In the days leading up to the verdict, many on the ground in Cleveland expected the Brelo announcement to pass peacefully, and not just because of the city's preemptive actions. "I think the community is too passive to have a Ferguson or a Baltimore," Erika Anthony said. She and Burnett cite disillusionment with city politics in particular—a movement has been afoot for the past several months to recall three-term Mayor Frank Jackson.

Efforts have sprung up aiming to clue Cleveland citizens into the implementation of federally-mandated police reforms. Burnett and Anthony are part of a collective looking to develop a digital platform that will provide information on the DOJ consent agreement and track the progress of any reform efforts. "Our tax dollars will pay for this consent agreement one way or another," Burnett said. "One major outcome is people taking back ownership of their government and their elected officials."
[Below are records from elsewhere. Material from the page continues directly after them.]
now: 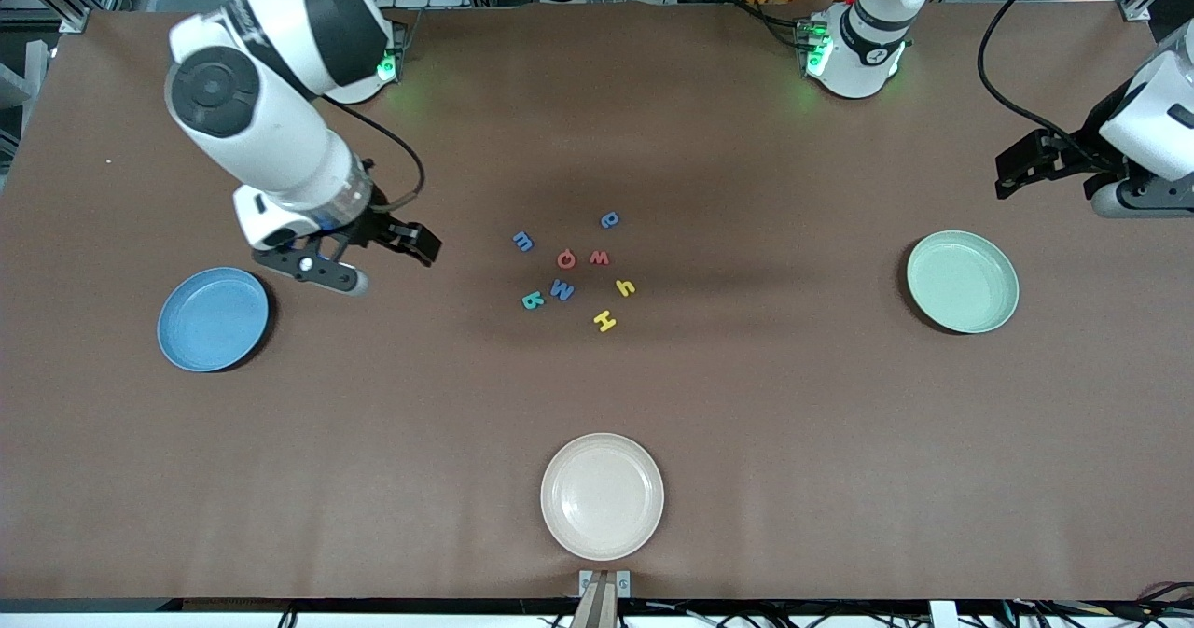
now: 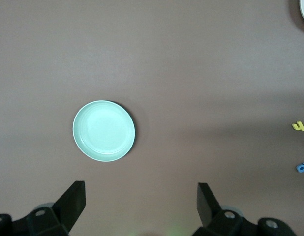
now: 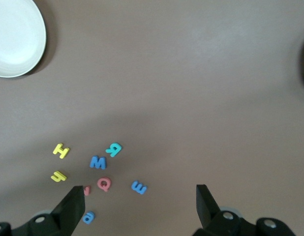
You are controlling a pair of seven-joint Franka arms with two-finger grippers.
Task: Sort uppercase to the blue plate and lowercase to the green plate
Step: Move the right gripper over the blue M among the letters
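Note:
Eight foam letters lie clustered mid-table. The uppercase ones are yellow H (image 1: 604, 320), blue M (image 1: 562, 289), red Q (image 1: 566, 258) and teal B (image 1: 532, 300). The lowercase ones are blue m (image 1: 523, 242), red w (image 1: 599, 258), blue a (image 1: 609, 220) and yellow h (image 1: 625, 287). The blue plate (image 1: 213, 318) sits toward the right arm's end, the green plate (image 1: 963, 281) toward the left arm's end. My right gripper (image 1: 368, 257) hangs open and empty between the blue plate and the letters (image 3: 98, 162). My left gripper (image 1: 1073, 180) hangs open and empty beside the green plate (image 2: 104, 131).
A cream-white plate (image 1: 602, 495) sits near the table edge closest to the front camera, in line with the letters. Brown table surface stretches between the letter cluster and each plate. Both arm bases stand along the edge farthest from the camera.

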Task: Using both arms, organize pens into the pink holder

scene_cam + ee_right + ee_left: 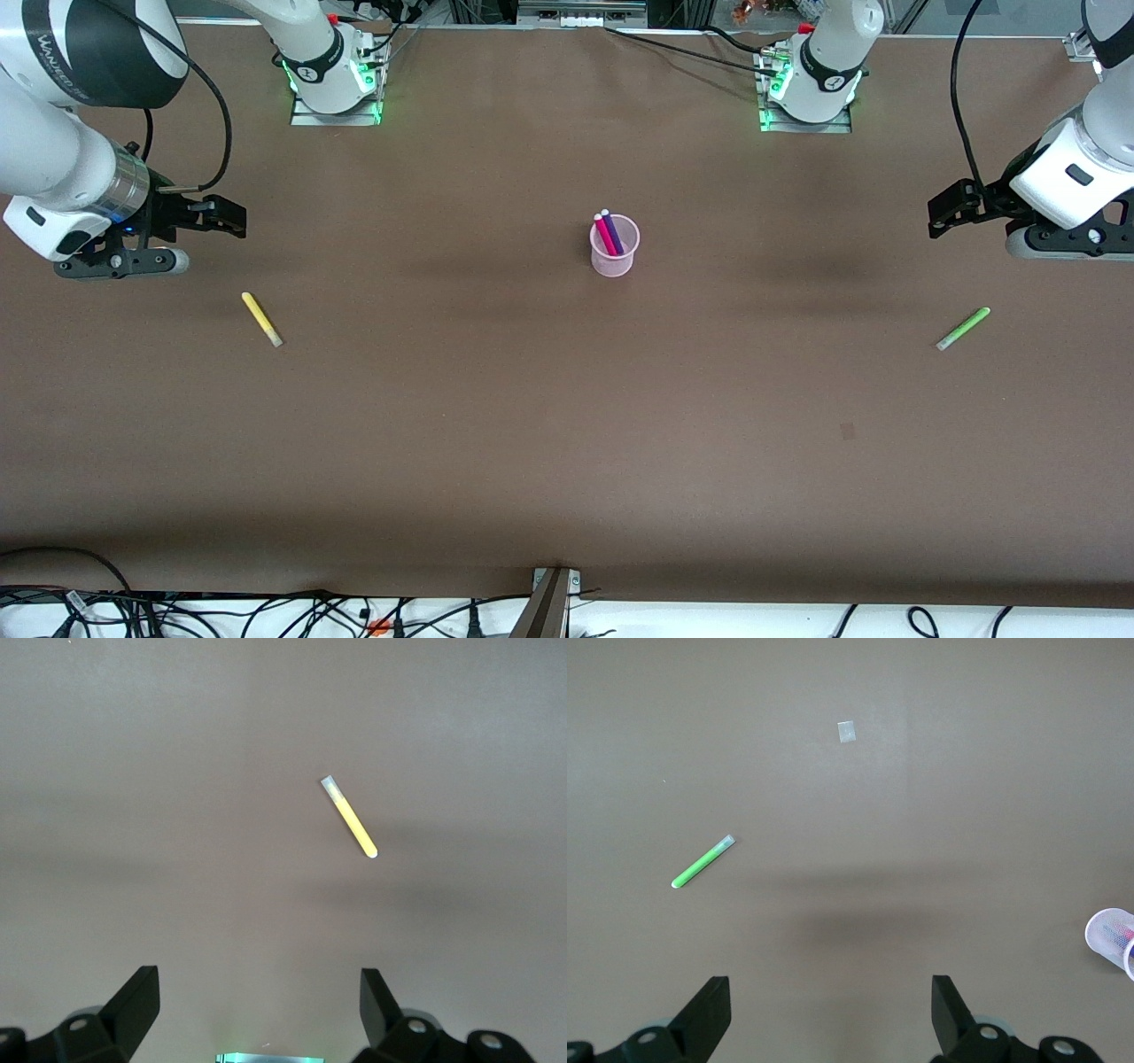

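The pink holder [615, 252] stands upright mid-table with the magenta-pink pen [604, 233] and the purple pen [611, 229] leaning in it. The yellow pen [261, 319] lies flat toward the right arm's end of the table. The light green pen [964, 329] lies flat toward the left arm's end. My right gripper [236, 218] is open and empty, raised over bare table close to the yellow pen [350, 818]. My left gripper [935, 215] is open and empty, raised over bare table close to the green pen [702, 863]. The holder shows at the left wrist view's edge [1112, 937].
A small pale patch [847, 431] marks the brown table nearer the front camera than the green pen; it also shows in the left wrist view [847, 731]. The arm bases [335, 75] [808, 89] glow green. Cables [266, 616] lie along the table's front edge.
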Available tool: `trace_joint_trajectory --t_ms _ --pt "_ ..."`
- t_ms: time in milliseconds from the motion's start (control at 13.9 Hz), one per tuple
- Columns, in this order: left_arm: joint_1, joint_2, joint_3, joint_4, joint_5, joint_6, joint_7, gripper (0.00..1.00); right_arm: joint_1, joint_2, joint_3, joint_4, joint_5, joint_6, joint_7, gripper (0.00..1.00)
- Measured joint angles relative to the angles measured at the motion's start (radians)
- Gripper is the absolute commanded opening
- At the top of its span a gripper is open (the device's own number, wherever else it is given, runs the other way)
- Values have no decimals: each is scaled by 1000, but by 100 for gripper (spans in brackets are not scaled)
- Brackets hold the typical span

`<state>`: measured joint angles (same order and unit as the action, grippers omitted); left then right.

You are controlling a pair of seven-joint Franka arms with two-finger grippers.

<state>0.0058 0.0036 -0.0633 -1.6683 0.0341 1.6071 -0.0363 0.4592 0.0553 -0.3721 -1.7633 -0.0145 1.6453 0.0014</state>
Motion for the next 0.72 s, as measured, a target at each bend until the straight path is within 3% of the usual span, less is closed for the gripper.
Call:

It remains a fact of life for many Cleveland residents—a city where 35 percent of the population lives below the poverty line—that police are the both a threat and the most common route to crucial public services like mental health counseling. Before she died, Malissa Williams had at least 46 run-ins with the criminal justice system. She had been arrested on prostitution charges—the Plain Dealer reported that in a police sting, she had offered to perform sex acts in a car for $20. But most of the calls to police were reporting disturbances related to her schizophrenia, including those from distraught relatives. Williams was homeless at the end of her life, but not without family.

Martha Mae Williams, her mother, talked to The Daily Beast shortly after the shooting in 2012. "I'm not going to let them close her casket," she said. "They're going to have to look at what the police did to my child."